28 октября в помещении архитектурного бюро "Остоженка" состоялась выставка архитектора Игоря Корбута. Корбут принадлежит поколению семидесятников, к этому времени относятся его основные постройки в Москве — здание издательства "Наука", Институт биохимии Академии наук, многоэтажный гараж на Коптевской улице. С конца 80-х перешел в основном на концептуальное проектирование.
На открытии выставки ряд представителей московского архитектурного истеблишмента высказались о Корбуте более чем комплиментарно. Александр Скокан, глава архитектурного бюро "Остоженка", лауреат Госпремии по архитектуре 1996 года, сказал, что для его бюро это огромная, быть может незаслуженная честь. Андрей Боков (на сегодня один из самых успешных архитекторов) сообщил, что в течение ЗЗ лет не отрываясь и с замиранием сердца следит за талантом Корбута.

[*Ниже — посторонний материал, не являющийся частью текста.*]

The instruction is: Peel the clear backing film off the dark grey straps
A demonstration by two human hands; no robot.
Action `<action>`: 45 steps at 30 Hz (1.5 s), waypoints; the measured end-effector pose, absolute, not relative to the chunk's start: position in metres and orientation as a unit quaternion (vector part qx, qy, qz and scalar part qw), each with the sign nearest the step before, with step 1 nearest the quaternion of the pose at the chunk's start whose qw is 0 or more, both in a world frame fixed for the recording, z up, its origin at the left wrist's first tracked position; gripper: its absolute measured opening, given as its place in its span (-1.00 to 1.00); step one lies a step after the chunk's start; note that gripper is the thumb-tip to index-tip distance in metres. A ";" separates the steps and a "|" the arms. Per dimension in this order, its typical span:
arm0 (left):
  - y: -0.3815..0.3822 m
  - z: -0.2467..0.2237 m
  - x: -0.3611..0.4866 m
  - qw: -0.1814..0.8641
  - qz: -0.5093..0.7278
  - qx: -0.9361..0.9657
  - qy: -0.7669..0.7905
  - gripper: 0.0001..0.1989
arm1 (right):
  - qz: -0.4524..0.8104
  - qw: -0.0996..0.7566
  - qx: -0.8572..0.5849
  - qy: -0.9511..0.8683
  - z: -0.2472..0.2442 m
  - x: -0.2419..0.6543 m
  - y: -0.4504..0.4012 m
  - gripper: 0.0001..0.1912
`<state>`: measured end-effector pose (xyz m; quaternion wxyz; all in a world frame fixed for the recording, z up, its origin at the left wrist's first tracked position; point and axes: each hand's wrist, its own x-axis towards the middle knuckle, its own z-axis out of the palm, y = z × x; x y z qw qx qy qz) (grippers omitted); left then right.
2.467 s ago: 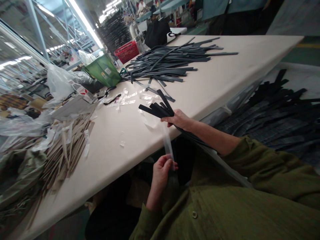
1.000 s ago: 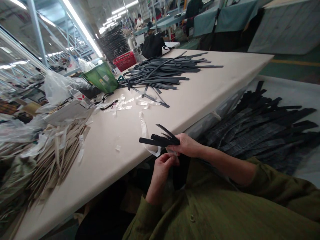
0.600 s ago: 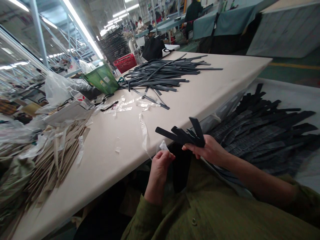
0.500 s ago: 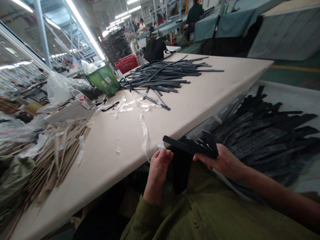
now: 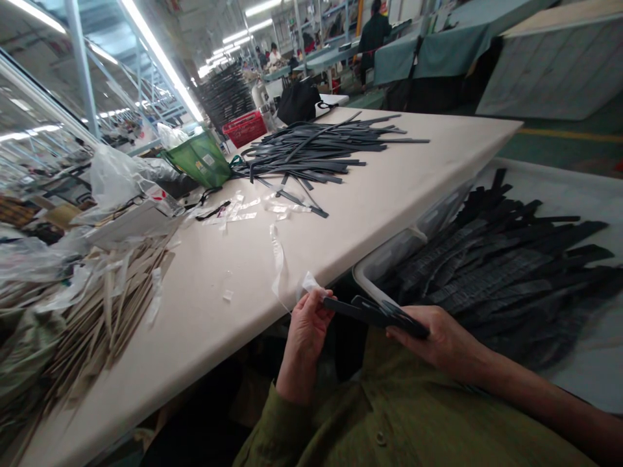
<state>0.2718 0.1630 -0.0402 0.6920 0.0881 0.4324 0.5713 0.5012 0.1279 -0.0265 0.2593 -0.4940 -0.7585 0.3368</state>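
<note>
My right hand (image 5: 438, 337) is closed around a bunch of black fabric strips (image 5: 363, 311), their ends pointing left. My left hand (image 5: 309, 324) pinches a small piece of white film (image 5: 310, 281) at the table edge, and the tip of one black strip reaches its fingers. Whether those fingers also grip the strip I cannot tell. Beyond my left hand a crinkled white ribbon of film (image 5: 278, 253) lies on the pale table (image 5: 233, 363). To the right of my right hand, many similar black strips (image 5: 467, 259) lie in a white plastic bin (image 5: 370, 275).
A pile of dark strips (image 5: 311, 149) covers the table's far part, beside a green basket (image 5: 202, 159), a red basket (image 5: 244, 128) and a black bag (image 5: 299, 100). Tan strips (image 5: 107, 318) and clear plastic bags (image 5: 114, 175) crowd the left. A person (image 5: 374, 39) stands far off.
The black strips in my right hand have tilted flatter and dropped slightly, their ends now meeting my left fingers. More of the white film shows above my left hand.
</note>
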 end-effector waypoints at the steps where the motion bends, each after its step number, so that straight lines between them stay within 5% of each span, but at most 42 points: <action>1: 0.163 -0.041 0.272 0.692 0.571 0.088 0.433 -0.51 | 0.337 0.258 -0.495 -0.758 -0.027 0.502 0.128 -0.68; 28: 0.163 -0.056 0.281 0.690 0.589 0.049 0.418 -0.67 | 0.316 0.315 -0.525 -0.724 -0.034 0.504 0.131 -0.68; 45: 0.151 -0.061 0.308 0.710 0.564 0.114 0.405 -0.65 | 0.310 0.272 -0.514 -0.752 -0.042 0.490 0.133 -0.64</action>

Евгений Асс, вице-президент московского Союза архитекторов, считает, что Корбут — вообще единственное заметное явление в русской архитектуре с начала 60-х годов.

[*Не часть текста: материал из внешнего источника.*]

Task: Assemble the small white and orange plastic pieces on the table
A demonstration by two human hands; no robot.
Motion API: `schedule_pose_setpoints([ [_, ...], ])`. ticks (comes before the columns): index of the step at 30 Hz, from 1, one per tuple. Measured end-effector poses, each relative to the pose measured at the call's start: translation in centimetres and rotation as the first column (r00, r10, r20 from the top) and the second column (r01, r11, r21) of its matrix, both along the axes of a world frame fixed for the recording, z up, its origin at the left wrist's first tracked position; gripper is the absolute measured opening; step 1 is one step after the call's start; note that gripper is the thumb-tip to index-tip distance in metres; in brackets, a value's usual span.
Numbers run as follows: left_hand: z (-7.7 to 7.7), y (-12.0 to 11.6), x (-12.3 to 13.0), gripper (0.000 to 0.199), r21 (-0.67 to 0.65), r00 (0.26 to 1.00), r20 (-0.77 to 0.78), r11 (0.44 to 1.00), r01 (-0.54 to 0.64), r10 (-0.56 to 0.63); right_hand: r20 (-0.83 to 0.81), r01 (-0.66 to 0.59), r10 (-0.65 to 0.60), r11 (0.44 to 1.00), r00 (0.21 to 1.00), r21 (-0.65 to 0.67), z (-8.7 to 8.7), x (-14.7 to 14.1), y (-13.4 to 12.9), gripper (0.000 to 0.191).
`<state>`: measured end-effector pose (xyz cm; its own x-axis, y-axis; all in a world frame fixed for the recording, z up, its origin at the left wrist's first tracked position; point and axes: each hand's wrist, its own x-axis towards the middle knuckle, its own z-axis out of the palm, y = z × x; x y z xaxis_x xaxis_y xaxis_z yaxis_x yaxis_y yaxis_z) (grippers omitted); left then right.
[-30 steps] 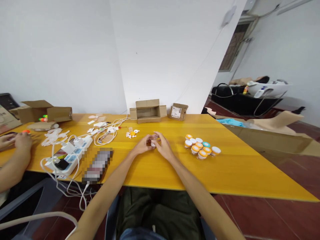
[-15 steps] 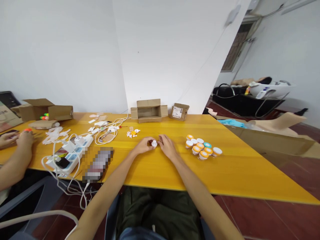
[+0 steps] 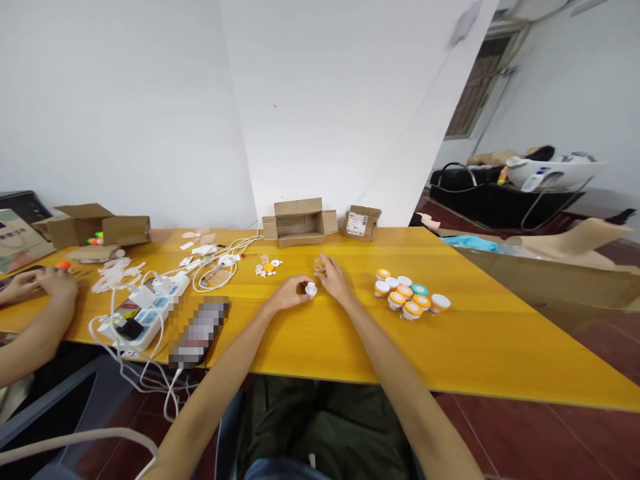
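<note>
Near the middle of the table, my left hand [image 3: 291,293] is closed on a small white-and-clear plastic piece [image 3: 311,290], gripped between thumb and fingers. Just to its right, my right hand [image 3: 334,277] has curled fingers around a small clear plastic piece [image 3: 319,265], whose exact kind I cannot make out. The hands are slightly apart. Beyond my left hand lie several small white and orange plastic parts [image 3: 269,268]. To the right of my right hand stands a group of small clear containers with orange, white and teal lids [image 3: 412,309].
A power strip [image 3: 160,307] with tangled cables and a phone [image 3: 200,333] lie to my left. An open cardboard box [image 3: 300,239] and a smaller box [image 3: 360,223] stand by the wall. At far left, another person's hands [image 3: 57,283] are on the table.
My right hand has shifted slightly away from the piece in my left hand, and a clear piece now shows at its fingertips. My left hand keeps its grip. The view has turned slightly.
</note>
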<state>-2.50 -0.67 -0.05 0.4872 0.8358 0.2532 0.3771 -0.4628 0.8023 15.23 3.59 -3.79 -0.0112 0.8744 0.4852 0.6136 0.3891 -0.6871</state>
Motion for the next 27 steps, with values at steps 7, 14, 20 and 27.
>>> schedule_pose_setpoints([
  [7,-0.4,0.1,0.3,0.023,-0.039,0.998,0.058,0.999,0.017,-0.015,-0.16,-0.146,0.149,0.989,0.976,0.029,-1.5,0.6,-3.6,0.041],
  [14,-1.0,0.5,0.1,0.029,-0.048,0.991,0.127,0.997,0.052,-0.045,-0.122,-0.222,0.227,0.974,0.966,0.055,0.2,-0.5,-6.2,0.017],
  [20,-1.5,0.8,0.1,0.039,-0.099,0.963,0.257,0.99,0.104,-0.075,-0.086,-0.217,0.222,0.974,0.971,0.062,1.2,-1.1,-5.7,0.02],
  [27,-1.4,0.6,-0.2,0.052,-0.124,0.958,0.279,0.986,0.11,-0.072,-0.03,-0.205,0.207,0.977,0.978,0.052,1.4,-1.6,-5.6,0.014],
])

Сначала было непонятно, почему выставка столь значительной фигуры проходит в коридоре архитектурного бюро, пусть и самого известного в Москве. Евгений Асс выразил свое возмущение по этому поводу, сказав, что это сделало бы честь и Эрмитажу, но Андрей Боков отметил особый шарм возрождения атмосферы "подпольного квартирника". И был прав.
"Квартирник" — детище практики "двух культур", официальной советской и неофициальной "антисоветской". Тут требуется искусство особого рода. Пожалуй, сегодня почти невозможно найти архитектуру, которая обладала бы этим качеством оппозиционности публичной жизни. В квартире нельзя выставить официальную московскую архитектуру, но нельзя и "бумажников". В архитектуре нет ясной оппозиции, которая тянула бы на статус "подпольной". Пожалуй, сегодня такое впечатление могли бы произвести какие-нибудь академические штудии, вроде обмеров жилищ народов Дагестана.

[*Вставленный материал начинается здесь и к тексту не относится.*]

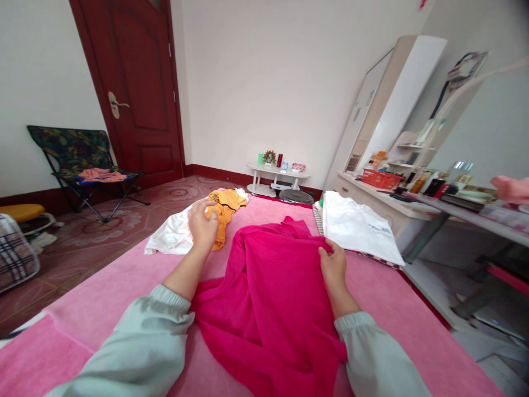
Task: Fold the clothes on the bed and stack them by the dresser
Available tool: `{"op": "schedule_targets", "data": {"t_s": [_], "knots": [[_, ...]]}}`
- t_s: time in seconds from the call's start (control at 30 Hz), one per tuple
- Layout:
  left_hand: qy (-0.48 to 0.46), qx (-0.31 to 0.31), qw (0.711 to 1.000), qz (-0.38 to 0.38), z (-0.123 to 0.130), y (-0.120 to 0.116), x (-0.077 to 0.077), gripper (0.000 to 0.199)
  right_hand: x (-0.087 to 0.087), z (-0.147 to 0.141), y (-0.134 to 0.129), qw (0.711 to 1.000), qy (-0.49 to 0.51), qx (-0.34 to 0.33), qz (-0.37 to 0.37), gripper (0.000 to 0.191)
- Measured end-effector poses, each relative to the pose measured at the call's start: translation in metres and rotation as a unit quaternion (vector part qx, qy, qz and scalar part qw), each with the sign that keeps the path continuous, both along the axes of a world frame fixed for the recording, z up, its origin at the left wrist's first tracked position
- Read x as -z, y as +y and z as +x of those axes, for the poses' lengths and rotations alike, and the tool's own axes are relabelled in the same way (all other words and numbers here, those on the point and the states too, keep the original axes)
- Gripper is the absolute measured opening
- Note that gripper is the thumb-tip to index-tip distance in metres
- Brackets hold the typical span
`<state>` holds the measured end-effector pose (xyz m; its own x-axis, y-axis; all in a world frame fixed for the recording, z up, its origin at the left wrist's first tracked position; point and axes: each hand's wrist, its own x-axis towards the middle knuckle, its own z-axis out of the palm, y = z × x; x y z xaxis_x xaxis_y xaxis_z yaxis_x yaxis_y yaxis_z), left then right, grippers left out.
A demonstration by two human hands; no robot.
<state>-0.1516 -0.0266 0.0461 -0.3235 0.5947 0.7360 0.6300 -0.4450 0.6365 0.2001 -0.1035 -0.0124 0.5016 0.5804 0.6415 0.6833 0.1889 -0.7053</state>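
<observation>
A bright magenta garment [281, 286] lies loosely spread, with folds, on the pink bed cover [111, 286]. My right hand [334, 264] pinches its upper right corner between thumb and fingers. My left hand [204, 223] is raised to the left of the garment, apart from it, with its fingers curved and spread and nothing visible between them. Behind that hand lie an orange garment [225, 207] and a white garment [171, 234]. To the right of my right hand, a folded white shirt [357, 223] rests on top of other folded cloths.
Beyond the bed stands a low white table [279, 172] with a plant and small items. A folding chair [88, 162] holding clothing stands left, near a red door [136, 82]. A dressing table [380, 193] with bottles and a red basket [381, 179] is at right.
</observation>
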Motion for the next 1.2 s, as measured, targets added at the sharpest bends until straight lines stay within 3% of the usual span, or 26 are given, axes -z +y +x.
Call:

"Остоженке" каким-то чудом удалось такую архитектуру найти. Корбут действительно ни на что не похож. Он не имеет никакого отношения к постмодернизму. Он вызывающе антиконтекстуален. Он предлагает застроить Кузьминки гигантским акведуком — пластиной современного дома так, чтобы хрущевская и брежневская архитектура казались маленькими кубиками, разбросанными вдоль его подножья. Его проект арки на площади Гагарина — это красная звезда таких размеров, что ныне существующий там Гагарин кажется уютной букашечкой. Это архитектура планетарного масштаба, иногда прямо продолжающая пафос Татлина или Леонидова.
Но при этом сами проекты выглядят совсем не победно, не агрессивно, как в авангарде. Им, напротив, присуща романтическая мягкость и ностальгическая грусть. В том же проекте застройки Кузьминок на месте подписи — крошечная усадьба, гигантская дуга нового дома выглядит какой-то грустной радугой, а сам лист по настроению напоминает полотна Борисова-Мусатова.
Проект "Город в степи у моря" предстает на макете как лунный ландшафт с гигантскими торосами новых строений. В рисунке же он вдруг становится полотном Павла Кузнецова, где новые дома — словно таинственные отблески фантастического освещения.
Корбут — это действительно некий альтернативный путь всей состоявшейся архитектуре. Ему удалось соединить победную маршевость русского авангарда с романтической пронзительностью русского живописного символизма. Поэтому его подпольность и оправданна, и импонирует.
Современная архитектура России, по-видимому, предъявила уже все идеи, которые родились как оппозиция советскому панельному строительству, и посему может вызвать грустное ощущение исчерпанности. Но тут вдруг оказывается, что в запасе есть еще Корбут — с иным образным рядом и иными идеями.